Le major plaqua ses deux mains sur sa figure et réfléchit pendant quelques minutes. Karl le considérait avec une certaine pitié et un air de se demander si son maître n’éprouvait pas, au souvenir de crimes commis, un commencement de remords.

Mais le maître, secouant sa torpeur, lui dit – et sa haine seule frissonnait en sa voix à peine perceptible :

– Tant pis pour eux, Karl, tant pis pour tous ceux qui essaient de nous barrer la route. J’ai supprimé le père, et j’ai bien fait. Un jour ce sera le tour du fils… Maintenant… maintenant, il s’agit de la petite.

– Voulez-vous que je m’en charge. Excellence ?

– Non, j’ai besoin de toi ici, et j’ai besoin d’y rester moi-même. Les affaires vont très mal. Mais au début de janvier, j’irai là-bas. Le 10 au matin, je serai à Ebrecourt. Quarante-huit heures après, il faut que ce soit fini. Et ce sera fini, je le jure.

De nouveau il se tut, tandis que l’espion éclatait de rire. Paul s’était baissé pour se mettre à la hauteur de son revolver. Une hésitation plus longue eût été coupable. Tuer le major, ce n’était plus se venger et tuer l’assassin de son père, c’était prévenir un crime nouveau et sauver Elisabeth. Il fallait agir, quelles que pussent être les conséquences de l’acte. Il s’y décida.

– Tu es prêt ? dit-il très bas à Bernard.

– Oui.
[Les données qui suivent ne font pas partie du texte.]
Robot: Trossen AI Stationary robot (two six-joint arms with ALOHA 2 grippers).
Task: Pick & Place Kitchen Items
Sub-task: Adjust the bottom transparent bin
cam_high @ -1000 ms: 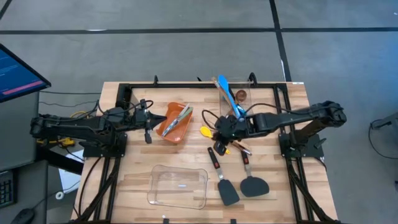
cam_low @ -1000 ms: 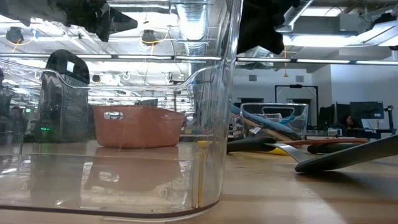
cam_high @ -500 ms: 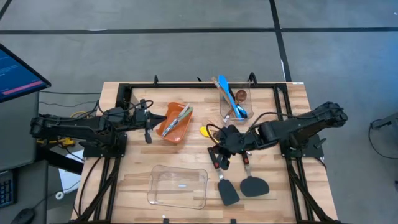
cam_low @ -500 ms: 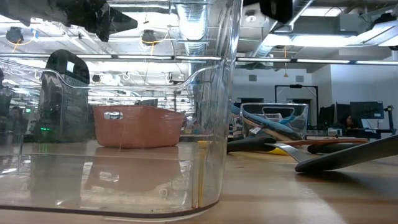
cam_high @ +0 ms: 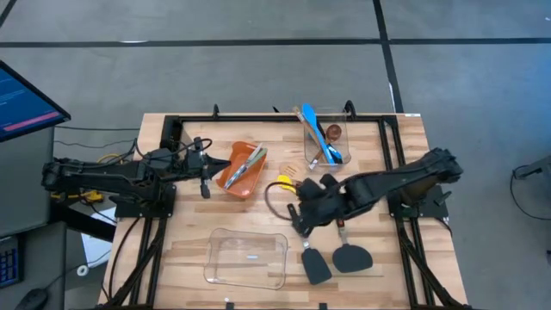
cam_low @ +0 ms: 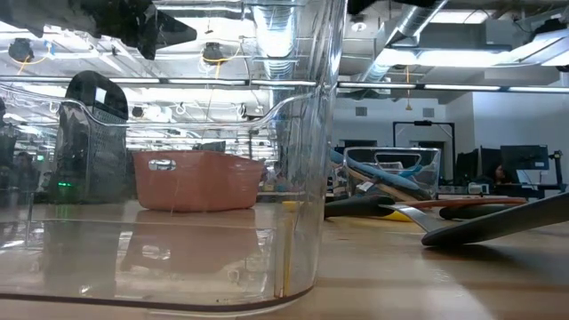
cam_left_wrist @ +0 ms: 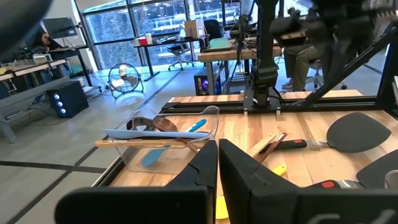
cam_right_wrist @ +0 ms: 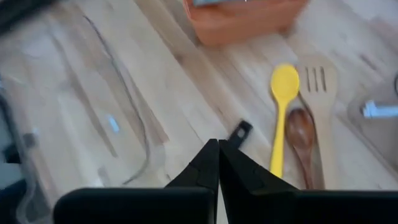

J’attends ton signal.

Il visa froidement, guettant la seconde propice, et il allait presser la détente, lorsque Karl prononça en allemand :

– Dites donc. Excellence, vous savez ce qui se prépare pour la maison du passeur ?

– Quoi ?

– Tout bonnement une attaque. Cent volontaires des compagnies d’Afrique sont déjà en route par les marais. L’assaut aura lieu dès l’aube. Vous n’avez que le temps d’avertir le quartier général et de vous assurer des précautions qu’ils comptent prendre.

Le major déclara simplement :

– Elles sont prises.

– Que dites-vous. Excellence ?

– Je te dis qu’elles sont prises. J’ai été prévenu par un autre côté, et, comme on tient fortement à la maison du passeur, j’ai téléphoné au commandant du poste qu’on lui enverrait trois cents hommes à cinq heures du matin. Les volontaires d’Afrique donneront dans le piège. Pas un n’en reviendra vivant.